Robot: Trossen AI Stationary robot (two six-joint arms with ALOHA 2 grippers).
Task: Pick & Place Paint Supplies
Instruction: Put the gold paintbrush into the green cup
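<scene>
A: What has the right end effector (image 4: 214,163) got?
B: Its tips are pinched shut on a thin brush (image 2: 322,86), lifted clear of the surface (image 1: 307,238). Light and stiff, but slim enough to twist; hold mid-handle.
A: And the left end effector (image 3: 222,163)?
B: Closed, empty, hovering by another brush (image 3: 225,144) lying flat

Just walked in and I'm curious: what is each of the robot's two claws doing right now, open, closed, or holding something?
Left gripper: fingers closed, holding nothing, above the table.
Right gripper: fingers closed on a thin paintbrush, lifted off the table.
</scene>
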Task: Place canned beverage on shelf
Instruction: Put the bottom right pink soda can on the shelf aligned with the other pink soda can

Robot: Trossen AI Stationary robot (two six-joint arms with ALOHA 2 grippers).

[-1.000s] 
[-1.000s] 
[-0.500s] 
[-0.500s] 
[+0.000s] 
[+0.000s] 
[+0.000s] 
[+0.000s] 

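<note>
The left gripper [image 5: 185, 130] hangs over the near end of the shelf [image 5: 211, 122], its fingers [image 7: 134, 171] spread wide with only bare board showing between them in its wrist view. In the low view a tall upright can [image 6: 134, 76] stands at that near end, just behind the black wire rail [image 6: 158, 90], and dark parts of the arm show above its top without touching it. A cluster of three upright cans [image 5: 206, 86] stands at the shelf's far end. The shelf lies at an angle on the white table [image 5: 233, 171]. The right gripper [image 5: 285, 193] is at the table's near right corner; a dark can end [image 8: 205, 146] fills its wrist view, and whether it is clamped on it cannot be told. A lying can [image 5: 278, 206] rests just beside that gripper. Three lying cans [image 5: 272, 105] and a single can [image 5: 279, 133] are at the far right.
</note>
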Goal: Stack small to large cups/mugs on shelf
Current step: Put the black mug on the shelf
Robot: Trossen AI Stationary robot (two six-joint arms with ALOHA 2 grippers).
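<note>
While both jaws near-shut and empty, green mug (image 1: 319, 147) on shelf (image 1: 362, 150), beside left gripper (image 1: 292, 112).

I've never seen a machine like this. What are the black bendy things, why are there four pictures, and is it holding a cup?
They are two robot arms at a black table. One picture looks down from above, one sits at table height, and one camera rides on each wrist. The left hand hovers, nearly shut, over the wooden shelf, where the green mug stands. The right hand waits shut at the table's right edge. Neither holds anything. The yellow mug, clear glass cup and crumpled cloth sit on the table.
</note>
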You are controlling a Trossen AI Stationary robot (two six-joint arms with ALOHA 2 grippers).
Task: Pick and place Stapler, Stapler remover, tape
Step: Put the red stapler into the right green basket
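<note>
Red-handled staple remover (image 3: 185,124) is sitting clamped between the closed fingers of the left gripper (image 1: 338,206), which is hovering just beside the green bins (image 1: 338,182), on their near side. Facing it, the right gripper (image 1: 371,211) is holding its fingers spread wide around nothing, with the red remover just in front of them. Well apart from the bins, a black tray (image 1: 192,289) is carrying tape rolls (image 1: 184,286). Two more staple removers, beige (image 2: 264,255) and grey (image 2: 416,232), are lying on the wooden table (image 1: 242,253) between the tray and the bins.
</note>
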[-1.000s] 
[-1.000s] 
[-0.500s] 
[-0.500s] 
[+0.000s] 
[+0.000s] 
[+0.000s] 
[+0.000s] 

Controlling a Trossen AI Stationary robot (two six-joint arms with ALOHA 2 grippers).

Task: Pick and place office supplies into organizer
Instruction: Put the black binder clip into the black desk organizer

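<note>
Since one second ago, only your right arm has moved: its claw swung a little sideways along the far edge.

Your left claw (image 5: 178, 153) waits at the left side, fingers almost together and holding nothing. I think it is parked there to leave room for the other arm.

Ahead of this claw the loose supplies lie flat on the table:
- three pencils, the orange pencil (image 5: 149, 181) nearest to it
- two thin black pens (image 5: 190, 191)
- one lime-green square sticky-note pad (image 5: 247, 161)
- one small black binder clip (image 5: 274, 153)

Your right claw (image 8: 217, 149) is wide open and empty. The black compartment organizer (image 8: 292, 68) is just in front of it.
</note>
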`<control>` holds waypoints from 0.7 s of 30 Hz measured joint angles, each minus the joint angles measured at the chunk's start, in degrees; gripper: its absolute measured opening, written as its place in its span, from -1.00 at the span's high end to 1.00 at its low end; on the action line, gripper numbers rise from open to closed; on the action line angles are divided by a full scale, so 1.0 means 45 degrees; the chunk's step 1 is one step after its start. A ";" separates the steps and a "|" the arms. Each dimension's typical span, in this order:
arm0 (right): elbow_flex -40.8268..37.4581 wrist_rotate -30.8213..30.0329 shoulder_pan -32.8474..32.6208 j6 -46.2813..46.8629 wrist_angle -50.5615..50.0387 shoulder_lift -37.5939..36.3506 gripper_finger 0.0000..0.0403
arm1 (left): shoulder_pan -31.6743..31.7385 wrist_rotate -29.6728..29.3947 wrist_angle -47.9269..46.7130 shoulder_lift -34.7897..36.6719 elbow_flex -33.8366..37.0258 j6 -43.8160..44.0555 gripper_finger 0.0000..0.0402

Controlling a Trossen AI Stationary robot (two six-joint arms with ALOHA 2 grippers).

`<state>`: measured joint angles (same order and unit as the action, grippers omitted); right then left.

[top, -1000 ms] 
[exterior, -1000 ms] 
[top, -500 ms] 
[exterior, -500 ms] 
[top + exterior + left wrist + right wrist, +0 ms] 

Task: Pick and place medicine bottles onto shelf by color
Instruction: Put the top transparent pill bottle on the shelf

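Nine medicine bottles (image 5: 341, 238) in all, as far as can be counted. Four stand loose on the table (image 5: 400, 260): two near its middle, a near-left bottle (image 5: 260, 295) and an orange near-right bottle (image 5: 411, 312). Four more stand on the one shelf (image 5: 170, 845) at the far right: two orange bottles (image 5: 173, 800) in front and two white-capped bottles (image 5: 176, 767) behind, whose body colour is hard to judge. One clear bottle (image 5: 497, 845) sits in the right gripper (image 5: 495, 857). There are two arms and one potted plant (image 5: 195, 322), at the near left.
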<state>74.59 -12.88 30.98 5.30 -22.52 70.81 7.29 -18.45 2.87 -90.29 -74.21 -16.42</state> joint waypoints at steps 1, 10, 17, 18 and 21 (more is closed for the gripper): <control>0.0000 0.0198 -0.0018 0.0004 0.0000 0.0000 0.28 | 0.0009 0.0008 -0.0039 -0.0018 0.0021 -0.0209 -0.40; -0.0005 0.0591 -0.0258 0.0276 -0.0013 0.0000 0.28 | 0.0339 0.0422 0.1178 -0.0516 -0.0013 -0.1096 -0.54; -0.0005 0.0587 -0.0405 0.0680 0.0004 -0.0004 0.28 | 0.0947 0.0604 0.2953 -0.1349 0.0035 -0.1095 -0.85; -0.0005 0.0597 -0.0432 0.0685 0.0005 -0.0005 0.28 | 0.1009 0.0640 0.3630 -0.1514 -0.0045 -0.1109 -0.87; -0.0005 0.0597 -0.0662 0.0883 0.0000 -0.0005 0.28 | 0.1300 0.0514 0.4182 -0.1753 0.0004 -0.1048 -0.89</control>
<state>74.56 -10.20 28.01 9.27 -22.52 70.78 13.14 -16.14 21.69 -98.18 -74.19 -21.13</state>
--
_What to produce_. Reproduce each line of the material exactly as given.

_Answer space_.
Robot: Trossen AI Stationary robot (two six-joint arms with ALOHA 2 grippers).
Task: Pick & Place Paint Supplies
Instruction: Put the gold paintbrush into the green cup
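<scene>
A: What has the right end effector (image 4: 214,163) got?
B: Its tips are pinched shut on a thin brush (image 2: 322,86), lifted clear of the surface (image 1: 307,238). Light and stiff, but slim enough to twist; hold mid-handle.
A: And the left end effector (image 3: 222,163)?
B: Closed, empty, hovering by another brush (image 3: 225,144) lying flat

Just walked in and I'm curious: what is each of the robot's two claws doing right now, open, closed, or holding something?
Left gripper: fingers closed, holding nothing, above the table.
Right gripper: fingers closed on a thin paintbrush, lifted off the table.
</scene>
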Task: Place canned beverage on shelf
Instruction: Put the bottom right pink soda can on the shelf aligned with the other pink soda can

Robot: Trossen AI Stationary robot (two six-joint arms with ALOHA 2 grippers).

[-1.000s] 
[-1.000s] 
[-0.500s] 
[-0.500s] 
[+0.000s] 
[+0.000s] 
[+0.000s] 
[+0.000s] 

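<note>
The left gripper [image 5: 185, 130] hangs over the near end of the shelf [image 5: 211, 122], its fingers [image 7: 134, 171] spread wide with only bare board showing between them in its wrist view. In the low view a tall upright can [image 6: 134, 76] stands at that near end, just behind the black wire rail [image 6: 158, 90], and dark parts of the arm show above its top without touching it. A cluster of three upright cans [image 5: 206, 86] stands at the shelf's far end. The shelf lies at an angle on the white table [image 5: 233, 171]. The right gripper [image 5: 285, 193] is at the table's near right corner; a dark can end [image 8: 205, 146] fills its wrist view, and whether it is clamped on it cannot be told. A lying can [image 5: 278, 206] rests just beside that gripper. Three lying cans [image 5: 272, 105] and a single can [image 5: 279, 133] are at the far right.
</note>
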Goal: Stack small to large cups/mugs on shelf
Current step: Put the black mug on the shelf
Robot: Trossen AI Stationary robot (two six-joint arms with ALOHA 2 grippers).
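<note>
While both jaws near-shut and empty, green mug (image 1: 319, 147) on shelf (image 1: 362, 150), beside left gripper (image 1: 292, 112).

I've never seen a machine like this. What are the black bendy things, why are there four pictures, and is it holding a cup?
They are two robot arms at a black table. One picture looks down from above, one sits at table height, and one camera rides on each wrist. The left hand hovers, nearly shut, over the wooden shelf, where the green mug stands. The right hand waits shut at the table's right edge. Neither holds anything. The yellow mug, clear glass cup and crumpled cloth sit on the table.
</note>
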You are controlling a Trossen AI Stationary robot (two six-joint arms with ALOHA 2 grippers).
Task: Pick and place Stapler, Stapler remover, tape
Step: Put the red stapler into the right green basket
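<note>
Red-handled staple remover (image 3: 185,124) is sitting clamped between the closed fingers of the left gripper (image 1: 338,206), which is hovering just beside the green bins (image 1: 338,182), on their near side. Facing it, the right gripper (image 1: 371,211) is holding its fingers spread wide around nothing, with the red remover just in front of them. Well apart from the bins, a black tray (image 1: 192,289) is carrying tape rolls (image 1: 184,286). Two more staple removers, beige (image 2: 264,255) and grey (image 2: 416,232), are lying on the wooden table (image 1: 242,253) between the tray and the bins.
</note>
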[-1.000s] 
[-1.000s] 
[-0.500s] 
[-0.500s] 
[+0.000s] 
[+0.000s] 
[+0.000s] 
[+0.000s] 

Controlling a Trossen AI Stationary robot (two six-joint arms with ALOHA 2 grippers).

Task: Pick and place office supplies into organizer
Instruction: Put the black binder clip into the black desk organizer

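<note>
Since one second ago, only your right arm has moved: its claw swung a little sideways along the far edge.

Your left claw (image 5: 178, 153) waits at the left side, fingers almost together and holding nothing. I think it is parked there to leave room for the other arm.

Ahead of this claw the loose supplies lie flat on the table:
- three pencils, the orange pencil (image 5: 149, 181) nearest to it
- two thin black pens (image 5: 190, 191)
- one lime-green square sticky-note pad (image 5: 247, 161)
- one small black binder clip (image 5: 274, 153)

Your right claw (image 8: 217, 149) is wide open and empty. The black compartment organizer (image 8: 292, 68) is just in front of it.
</note>
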`<control>` holds waypoints from 0.7 s of 30 Hz measured joint angles, each minus the joint angles measured at the chunk's start, in degrees; gripper: its absolute measured opening, written as its place in its span, from -1.00 at the span's high end to 1.00 at its low end; on the action line, gripper numbers rise from open to closed; on the action line angles are divided by a full scale, so 1.0 means 45 degrees; the chunk's step 1 is one step after its start. A ";" separates the steps and a "|" the arms. Each dimension's typical span, in this order:
arm0 (right): elbow_flex -40.8268..37.4581 wrist_rotate -30.8213..30.0329 shoulder_pan -32.8474..32.6208 j6 -46.2813..46.8629 wrist_angle -50.5615..50.0387 shoulder_lift -37.5939..36.3506 gripper_finger 0.0000..0.0403
arm1 (left): shoulder_pan -31.6743..31.7385 wrist_rotate -29.6728..29.3947 wrist_angle -47.9269..46.7130 shoulder_lift -34.7897..36.6719 elbow_flex -33.8366..37.0258 j6 -43.8160..44.0555 gripper_finger 0.0000..0.0402

Controlling a Trossen AI Stationary robot (two six-joint arms with ALOHA 2 grippers).

`<state>`: measured joint angles (same order and unit as the action, grippers omitted); right then left.

[top, -1000 ms] 
[exterior, -1000 ms] 
[top, -500 ms] 
[exterior, -500 ms] 
[top + exterior + left wrist + right wrist, +0 ms] 

Task: Pick and place medicine bottles onto shelf by color
Instruction: Put the top transparent pill bottle on the shelf

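Nine medicine bottles (image 5: 341, 238) in all, as far as can be counted. Four stand loose on the table (image 5: 400, 260): two near its middle, a near-left bottle (image 5: 260, 295) and an orange near-right bottle (image 5: 411, 312). Four more stand on the one shelf (image 5: 170, 845) at the far right: two orange bottles (image 5: 173, 800) in front and two white-capped bottles (image 5: 176, 767) behind, whose body colour is hard to judge. One clear bottle (image 5: 497, 845) sits in the right gripper (image 5: 495, 857). There are two arms and one potted plant (image 5: 195, 322), at the near left.
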<state>74.59 -12.88 30.98 5.30 -22.52 70.81 7.29 -18.45 2.87 -90.29 -74.21 -16.42</state> joint waypoints at steps 1, 10, 17, 18 and 21 (more is closed for the gripper): <control>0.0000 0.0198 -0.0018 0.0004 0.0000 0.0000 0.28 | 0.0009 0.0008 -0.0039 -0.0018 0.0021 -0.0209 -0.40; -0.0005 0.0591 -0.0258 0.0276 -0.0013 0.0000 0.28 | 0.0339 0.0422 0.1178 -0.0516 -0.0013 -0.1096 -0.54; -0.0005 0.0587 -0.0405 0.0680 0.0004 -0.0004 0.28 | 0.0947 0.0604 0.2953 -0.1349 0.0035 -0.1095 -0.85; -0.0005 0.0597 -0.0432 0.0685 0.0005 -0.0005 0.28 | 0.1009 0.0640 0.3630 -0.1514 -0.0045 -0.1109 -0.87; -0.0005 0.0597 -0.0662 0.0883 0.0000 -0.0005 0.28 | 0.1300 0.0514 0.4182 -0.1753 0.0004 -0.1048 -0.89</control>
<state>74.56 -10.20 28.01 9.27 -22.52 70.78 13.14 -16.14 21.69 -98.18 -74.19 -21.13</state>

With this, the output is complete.